= Primary and secondary brain injury =

Medical condition

Primary and secondary brain injury are ways to classify the injury processes that occur in brain injury. In traumatic brain injury (TBI), primary brain injury occurs during the initial insult, and results from displacement of the physical structures of the brain. Secondary brain injury occurs gradually and may involve an array of cellular processes. Secondary injury, which is not caused by mechanical damage, can result from the primary injury or be independent of it. The fact that people sometimes deteriorate after brain injury was originally taken to mean that secondary injury was occurring. It is not well understood how much of a contribution primary and secondary injuries respectively have to the clinical manifestations of TBI.

Primary and secondary injuries occur in instances other than a TBI, such as spinal cord injury and stroke.

==Primary==

Examples in traumatic brain injury
| Primary | Secondary |
|---|---|
| Intracerebral hemorrhage; Subdural hemorrhage; Subarachnoid hemorrhage; Epidural hemorrhage; Cerebral contusion; Cerebral laceration; Axonal stretch injury; | Cerebral edema; Impaired metabolism; Altered cerebral blood flow; Free radical formation; Excitotoxicity; |

In TBI, primary injuries result immediately from the initial trauma. Primary injury occurs at the moment of trauma and includes contusion, damage to blood vessels, and axonal shearing, in which the axons of neurons are stretched and torn. The blood brain barrier and meninges may be damaged in the primary injury, and neurons may die. Cells are killed in a nonspecific manner in primary injury. Tissues have a deformation threshold: if they are deformed past this threshold they are injured. Different regions in the brain may be more sensitive to mechanical loading due to differences in their properties that result from differences in their makeup; for example, myelinated tissues may have different properties than other tissues. Thus some tissues may experience more force and be more injured in the primary injury. The primary injury leads to the secondary injury.

==Secondary==
Secondary injury is an indirect result of the injury. It results from processes initiated by the trauma. It occurs in the hours and days following the primary injury and plays a large role in the brain damage and death that results from TBI. Unlike in most forms of trauma a large percentage of the people killed by brain trauma do not die right away but rather days to weeks after the event. In addition, rather than improving after being hospitalized as most patients with other types of injuries do, about 40% of people with TBI deteriorate. This is often a result of secondary injury, which can damage neurons that were unharmed in the primary injury. It occurs after a variety of brain injury including subarachnoid hemorrhage, stroke, and traumatic brain injury and involves metabolic cascades.

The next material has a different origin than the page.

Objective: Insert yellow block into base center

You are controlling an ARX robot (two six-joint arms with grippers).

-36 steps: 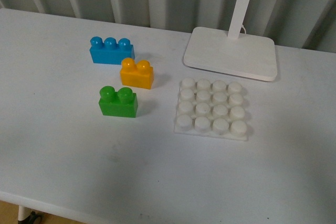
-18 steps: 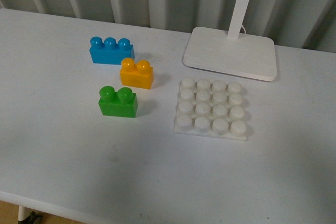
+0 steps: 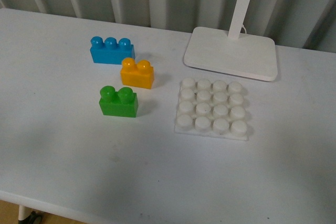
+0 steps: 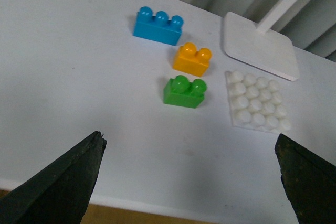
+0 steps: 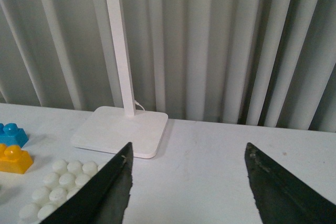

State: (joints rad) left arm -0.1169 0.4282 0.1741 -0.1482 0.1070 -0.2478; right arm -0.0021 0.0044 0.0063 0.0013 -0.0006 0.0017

Secondary injury can result from complications of the injury. These include ischemia (insufficient blood flow); cerebral hypoxia (insufficient oxygen in the brain); hypotension (low blood pressure); cerebral edema (swelling of the brain); changes in the blood flow to the brain; and raised intracranial pressure (the pressure within the skull). If intracranial pressure gets too high, it can lead to deadly brain herniation, in which parts of the brain are squeezed past structures in the skull.

Other secondary injury include hypercapnia (excessive carbon dioxide levels in the blood), acidosis (excessively acidic blood), meningitis, and brain abscess. In addition, alterations in the release of neurotransmitters (the chemicals used by brain cells to communicate) can cause secondary injury. Imbalances in some neurotransmitters can lead to excitotoxicity, damage to brain cells that results from overactivation of biochemical receptors for excitatory neurotransmitters (those that increase the likelihood that a neuron will fire). Excitotoxicity can cause a variety of negative effects, including damage to cells by free radicals, potentially leading to neurodegeneration. Another factor in secondary injury is loss of cerebral autoregulation, the ability of the brain's blood vessels to regulate cerebral blood flow. Other factors in secondary damage are breakdown of the blood–brain barrier, edema, ischemia and hypoxia. Ischemia is one of the leading causes of secondary brain damage after head trauma. Similar mechanisms are involved in secondary injury after ischemia, trauma, and injuries resulting when a person does not get enough oxygen. After stroke, an ischemic cascade, a set of biochemical cascades takes place.

==Prevention==
Since primary injury occurs at the moment of trauma and is over so rapidly, little can be done to interfere with it other than prevention of the trauma itself. However, since secondary injury occurs over time, it can be prevented in part by taking measures to prevent complications such as hypoxia (oxygen deficiency). Furthermore, secondary injury presents opportunities for researchers to find drug therapies to limit or prevent the damage. Since a variety of processes occur in secondary injury, any treatments that are developed to halt or mitigate it will need to address more than one of these mechanisms.

Thus efforts to reduce disability and death from TBI are thought to be best aimed at secondary injury, because the primary injury is thought to be irreversible.